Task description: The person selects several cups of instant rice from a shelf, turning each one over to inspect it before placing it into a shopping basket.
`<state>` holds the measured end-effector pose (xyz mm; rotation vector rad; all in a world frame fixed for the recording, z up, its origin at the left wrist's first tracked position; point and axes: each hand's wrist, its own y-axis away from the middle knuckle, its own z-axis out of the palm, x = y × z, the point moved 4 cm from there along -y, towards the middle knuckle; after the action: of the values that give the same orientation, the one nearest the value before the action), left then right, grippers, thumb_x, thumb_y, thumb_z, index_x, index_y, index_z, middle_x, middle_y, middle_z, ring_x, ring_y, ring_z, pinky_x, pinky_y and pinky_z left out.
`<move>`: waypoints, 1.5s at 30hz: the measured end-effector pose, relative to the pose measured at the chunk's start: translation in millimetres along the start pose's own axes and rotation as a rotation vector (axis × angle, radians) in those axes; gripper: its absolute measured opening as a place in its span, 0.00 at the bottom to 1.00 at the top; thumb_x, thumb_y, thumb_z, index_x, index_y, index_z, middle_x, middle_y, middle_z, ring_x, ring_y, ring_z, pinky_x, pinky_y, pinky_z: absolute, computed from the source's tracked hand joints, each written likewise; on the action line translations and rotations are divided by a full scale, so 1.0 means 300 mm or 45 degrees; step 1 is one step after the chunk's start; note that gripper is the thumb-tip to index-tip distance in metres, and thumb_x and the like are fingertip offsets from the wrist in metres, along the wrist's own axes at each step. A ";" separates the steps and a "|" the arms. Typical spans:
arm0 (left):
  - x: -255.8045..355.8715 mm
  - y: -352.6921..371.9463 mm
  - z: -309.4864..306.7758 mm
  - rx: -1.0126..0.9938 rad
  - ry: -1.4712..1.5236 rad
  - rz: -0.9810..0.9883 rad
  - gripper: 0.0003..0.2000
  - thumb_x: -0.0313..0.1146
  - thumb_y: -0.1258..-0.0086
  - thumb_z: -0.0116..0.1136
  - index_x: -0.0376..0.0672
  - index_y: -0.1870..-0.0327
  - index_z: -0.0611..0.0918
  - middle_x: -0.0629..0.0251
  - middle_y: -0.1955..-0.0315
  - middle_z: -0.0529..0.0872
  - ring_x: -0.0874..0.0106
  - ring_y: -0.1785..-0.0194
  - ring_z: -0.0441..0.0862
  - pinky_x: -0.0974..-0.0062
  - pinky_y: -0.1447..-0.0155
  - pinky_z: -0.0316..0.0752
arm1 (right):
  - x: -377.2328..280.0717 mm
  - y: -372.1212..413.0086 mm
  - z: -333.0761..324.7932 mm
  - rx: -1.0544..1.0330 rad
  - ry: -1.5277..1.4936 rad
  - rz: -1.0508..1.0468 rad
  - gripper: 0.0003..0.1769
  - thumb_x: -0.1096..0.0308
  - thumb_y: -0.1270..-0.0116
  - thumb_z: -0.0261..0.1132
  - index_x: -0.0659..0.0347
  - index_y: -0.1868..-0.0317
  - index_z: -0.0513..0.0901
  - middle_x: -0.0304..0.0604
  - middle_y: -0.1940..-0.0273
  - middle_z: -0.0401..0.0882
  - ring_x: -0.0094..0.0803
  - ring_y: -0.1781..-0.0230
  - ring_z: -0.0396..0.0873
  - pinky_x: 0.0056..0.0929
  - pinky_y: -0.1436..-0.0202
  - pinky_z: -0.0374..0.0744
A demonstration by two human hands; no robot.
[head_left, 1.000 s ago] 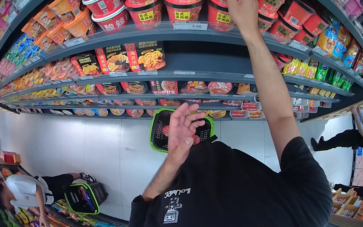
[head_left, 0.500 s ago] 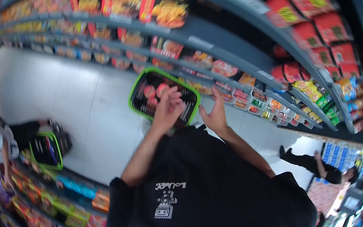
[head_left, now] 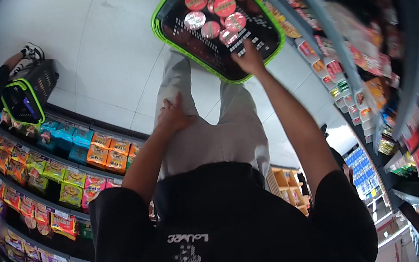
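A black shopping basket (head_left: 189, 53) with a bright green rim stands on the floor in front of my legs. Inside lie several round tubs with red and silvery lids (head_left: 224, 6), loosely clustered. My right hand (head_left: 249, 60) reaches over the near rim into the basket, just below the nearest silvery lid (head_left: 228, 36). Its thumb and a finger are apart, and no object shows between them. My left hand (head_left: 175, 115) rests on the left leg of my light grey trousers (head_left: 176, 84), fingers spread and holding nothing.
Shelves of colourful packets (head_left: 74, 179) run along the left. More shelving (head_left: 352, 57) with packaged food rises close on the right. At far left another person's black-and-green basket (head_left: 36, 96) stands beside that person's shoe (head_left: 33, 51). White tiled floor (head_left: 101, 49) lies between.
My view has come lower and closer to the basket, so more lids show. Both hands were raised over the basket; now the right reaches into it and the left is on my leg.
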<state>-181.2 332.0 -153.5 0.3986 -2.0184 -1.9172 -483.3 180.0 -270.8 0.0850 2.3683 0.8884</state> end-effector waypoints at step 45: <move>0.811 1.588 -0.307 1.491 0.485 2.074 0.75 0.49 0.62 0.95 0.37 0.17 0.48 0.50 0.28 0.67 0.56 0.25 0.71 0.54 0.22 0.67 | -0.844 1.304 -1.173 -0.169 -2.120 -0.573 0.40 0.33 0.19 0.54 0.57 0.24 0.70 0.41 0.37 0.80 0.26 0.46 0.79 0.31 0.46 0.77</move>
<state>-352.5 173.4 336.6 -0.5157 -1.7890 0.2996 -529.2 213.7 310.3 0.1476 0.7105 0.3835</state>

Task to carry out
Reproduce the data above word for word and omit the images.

Exercise solution
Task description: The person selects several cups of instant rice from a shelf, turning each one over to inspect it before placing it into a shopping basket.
`<state>` holds the measured end-effector pose (xyz mm; rotation vector rad; all in a world frame fixed for the recording, z up, its origin at the left wrist's first tracked position; point and axes: each hand's wrist, its own y-axis away from the middle knuckle, its own z-axis out of the palm, x = y × z, the point moved 4 cm from there along -y, towards the middle knuckle; after the action: of the values that give the same orientation, the one nearest the value before the action), left then right, grippers, thumb_x, thumb_y, thumb_z, index_x, index_y, index_z, middle_x, middle_y, middle_z, ring_x, ring_y, ring_z, pinky_x, pinky_y and pinky_z left out.
`<move>`: waypoints, 1.5s at 30hz: the measured end-effector pose, relative to the pose measured at the chunk's start: translation in millimetres along the start pose's own axes and rotation as a rotation vector (axis × angle, radians) in those axes; gripper: its absolute measured opening as a place in its span, 0.00 at the bottom to 1.00 at the top; thumb_x, thumb_y, thumb_z, index_x, index_y, index_z, middle_x, middle_y, middle_z, ring_x, ring_y, ring_z, pinky_x, pinky_y, pinky_z: absolute, computed from the source's tracked hand joints, each written likewise; on the action line translations and rotations are divided by a full scale, so 1.0 means 300 mm or 45 degrees; step 1 is one step after the chunk's start; note that gripper is the thumb-tip to index-tip distance in metres, and thumb_x and the like are fingertip offsets from the wrist in metres, along the wrist's own axes at each step. A ";" separates the steps and a "|" the arms. Typical spans:
arm0 (left):
  - x: -255.8045..355.8715 mm
  - y: -352.6921..371.9463 mm
  - z: -309.4864..306.7758 mm
  - rx: -1.0126..0.9938 rad
  - ry: -1.4712..1.5236 rad
  - rz: -0.9810..0.9883 rad
  - gripper: 0.0003..0.2000
  - thumb_x: -0.0313..0.1146
  - thumb_y: -0.1258..-0.0086
  - thumb_z: -0.0116..0.1136
  - index_x: -0.0376..0.0672
  - index_y: -0.1870..-0.0327
  - index_z: -0.0611..0.0918
  - middle_x: -0.0629..0.0251
  - middle_y: -0.1955..-0.0315
  - middle_z: -0.0529..0.0872
  - ring_x: -0.0874..0.0106
  - ring_y: -0.1785..-0.0194
  - ring_z: -0.0441..0.0862
  - pinky_x: -0.0974..-0.0062
  - pinky_y: -0.1447..-0.0155
  - pinky_z: -0.0316..0.0752
arm1 (right):
  - x: -377.2328..280.0717 mm
  - y: -372.1212..413.0086 mm
  - z: -333.0761..324.7932 mm
  - rx: -1.0544..1.0330 rad
  - ry: -1.5277..1.4936 rad
  - rz: -1.0508..1.0468 rad
  - gripper: 0.0003..0.1769
  - thumb_x: -0.1096..0.0308
  - thumb_y: -0.1270..-0.0116
  - thumb_z: -0.0261..0.1132
  - index_x: -0.0659..0.0347
  - index_y: -0.1868..-0.0317
  - index_z: -0.0513..0.0901
  - middle_x: -0.0304..0.0604
  - middle_y: -0.1940..-0.0273
  - middle_z: -0.0401..0.0882
  - ring_x: -0.0094..0.0803
  - ring_y: -0.1781..-0.0230
  - ring_z: -0.0396..0.0873
  - pinky_x: 0.0056..0.0929
  - pinky_y: -0.1436..-0.0202
  - pinky_z: -0.0374..0.0744
A demonstration by two human hands; no robot.
[head_left, 1.000 s ago] 
[head_left, 0.500 s ago] 
[head_left, now] 
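A black shopping basket (head_left: 189, 53) with a bright green rim stands on the floor in front of my legs. Inside lie several round tubs with red and silvery lids (head_left: 224, 6), loosely clustered. My right hand (head_left: 249, 60) reaches over the near rim into the basket, just below the nearest silvery lid (head_left: 228, 36). Its thumb and a finger are apart, and no object shows between them. My left hand (head_left: 175, 115) rests on the left leg of my light grey trousers (head_left: 176, 84), fingers spread and holding nothing.
Shelves of colourful packets (head_left: 74, 179) run along the left. More shelving (head_left: 352, 57) with packaged food rises close on the right. At far left another person's black-and-green basket (head_left: 36, 96) stands beside that person's shoe (head_left: 33, 51). White tiled floor (head_left: 101, 49) lies between.
My view has come lower and closer to the basket, so more lids show. Both hands were raised over the basket; now the right reaches into it and the left is on my leg.
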<state>-181.2 332.0 -153.5 0.3986 -2.0184 -1.9172 -483.3 180.0 -270.8 0.0850 2.3683 0.8884</state> end-effector waypoints at step 45: <move>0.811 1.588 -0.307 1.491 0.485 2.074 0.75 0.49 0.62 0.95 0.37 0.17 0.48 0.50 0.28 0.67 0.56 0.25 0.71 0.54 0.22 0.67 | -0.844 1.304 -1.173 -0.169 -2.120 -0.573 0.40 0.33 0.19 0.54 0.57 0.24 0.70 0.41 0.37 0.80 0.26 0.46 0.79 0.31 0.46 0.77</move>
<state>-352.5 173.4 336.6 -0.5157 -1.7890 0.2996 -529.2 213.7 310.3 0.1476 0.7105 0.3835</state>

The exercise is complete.